EXERCISE DESCRIPTION ▸ The expected output is a copy of every line in the records with the string "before".

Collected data
.....
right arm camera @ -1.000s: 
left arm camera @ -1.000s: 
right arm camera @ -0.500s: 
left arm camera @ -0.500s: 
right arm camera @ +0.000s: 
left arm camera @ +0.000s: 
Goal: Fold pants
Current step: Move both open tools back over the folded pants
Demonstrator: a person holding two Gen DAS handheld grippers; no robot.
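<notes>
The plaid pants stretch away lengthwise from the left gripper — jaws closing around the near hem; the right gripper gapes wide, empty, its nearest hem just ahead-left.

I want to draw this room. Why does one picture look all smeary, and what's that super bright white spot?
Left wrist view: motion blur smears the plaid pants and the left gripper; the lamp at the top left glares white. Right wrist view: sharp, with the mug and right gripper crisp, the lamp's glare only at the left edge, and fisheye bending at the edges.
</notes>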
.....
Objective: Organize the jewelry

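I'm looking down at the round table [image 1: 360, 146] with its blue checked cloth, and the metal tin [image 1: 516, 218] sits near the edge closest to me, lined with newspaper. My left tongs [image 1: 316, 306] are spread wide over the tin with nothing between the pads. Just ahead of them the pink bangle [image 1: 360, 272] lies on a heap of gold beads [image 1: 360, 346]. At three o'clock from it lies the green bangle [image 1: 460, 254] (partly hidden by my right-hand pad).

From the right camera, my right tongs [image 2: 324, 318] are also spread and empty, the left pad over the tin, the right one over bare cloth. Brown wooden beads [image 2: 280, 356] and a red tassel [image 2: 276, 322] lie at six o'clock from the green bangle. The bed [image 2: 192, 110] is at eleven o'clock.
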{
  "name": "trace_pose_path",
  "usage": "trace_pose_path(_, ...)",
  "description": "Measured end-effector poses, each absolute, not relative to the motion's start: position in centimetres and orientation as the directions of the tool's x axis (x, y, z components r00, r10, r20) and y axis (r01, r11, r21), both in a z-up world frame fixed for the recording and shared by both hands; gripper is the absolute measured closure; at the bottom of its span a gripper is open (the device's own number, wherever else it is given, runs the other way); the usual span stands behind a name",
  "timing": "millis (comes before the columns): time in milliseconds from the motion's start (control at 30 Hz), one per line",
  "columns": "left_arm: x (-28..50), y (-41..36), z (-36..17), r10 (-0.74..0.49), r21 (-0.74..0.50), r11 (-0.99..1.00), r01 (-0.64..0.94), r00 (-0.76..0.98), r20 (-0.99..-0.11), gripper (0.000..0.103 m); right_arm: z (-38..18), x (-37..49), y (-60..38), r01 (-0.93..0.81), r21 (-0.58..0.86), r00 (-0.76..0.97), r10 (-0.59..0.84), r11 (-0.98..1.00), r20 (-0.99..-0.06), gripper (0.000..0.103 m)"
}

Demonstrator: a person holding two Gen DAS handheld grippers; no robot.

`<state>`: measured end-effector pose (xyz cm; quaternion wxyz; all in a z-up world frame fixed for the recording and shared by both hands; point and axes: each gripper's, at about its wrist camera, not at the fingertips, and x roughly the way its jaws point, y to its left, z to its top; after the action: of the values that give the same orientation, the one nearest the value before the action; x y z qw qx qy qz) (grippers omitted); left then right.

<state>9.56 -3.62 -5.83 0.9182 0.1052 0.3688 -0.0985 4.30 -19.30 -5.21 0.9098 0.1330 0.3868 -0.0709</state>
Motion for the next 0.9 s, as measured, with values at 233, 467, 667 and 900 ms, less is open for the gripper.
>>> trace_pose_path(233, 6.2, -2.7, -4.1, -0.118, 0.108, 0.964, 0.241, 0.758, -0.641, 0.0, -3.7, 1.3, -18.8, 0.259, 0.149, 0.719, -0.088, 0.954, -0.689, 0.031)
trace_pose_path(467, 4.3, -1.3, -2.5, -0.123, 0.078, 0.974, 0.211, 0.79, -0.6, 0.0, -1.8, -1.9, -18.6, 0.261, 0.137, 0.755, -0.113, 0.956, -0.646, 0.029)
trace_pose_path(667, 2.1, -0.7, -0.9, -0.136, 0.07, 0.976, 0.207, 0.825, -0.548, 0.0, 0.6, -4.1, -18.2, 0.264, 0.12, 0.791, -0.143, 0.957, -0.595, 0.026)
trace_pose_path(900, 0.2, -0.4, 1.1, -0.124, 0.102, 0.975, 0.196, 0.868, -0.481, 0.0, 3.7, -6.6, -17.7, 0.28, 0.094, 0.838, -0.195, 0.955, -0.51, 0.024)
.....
WORKED SOLUTION ▸
  "timing": "millis (comes before the columns): time in milliseconds from the motion's start (control at 30 Hz), one per line",
`<state>`: measured end-effector pose (xyz cm; quaternion wxyz; all in a z-up world frame fixed for the recording and shared by both hands; point and axes: each gripper's, at about its wrist camera, not at the fingertips, and x roughly the way its jaws point, y to its left, z to its top; after the action: of the values that give the same orientation, the one nearest the value before the action; x y z qw qx qy qz) (grippers omitted); left then right.

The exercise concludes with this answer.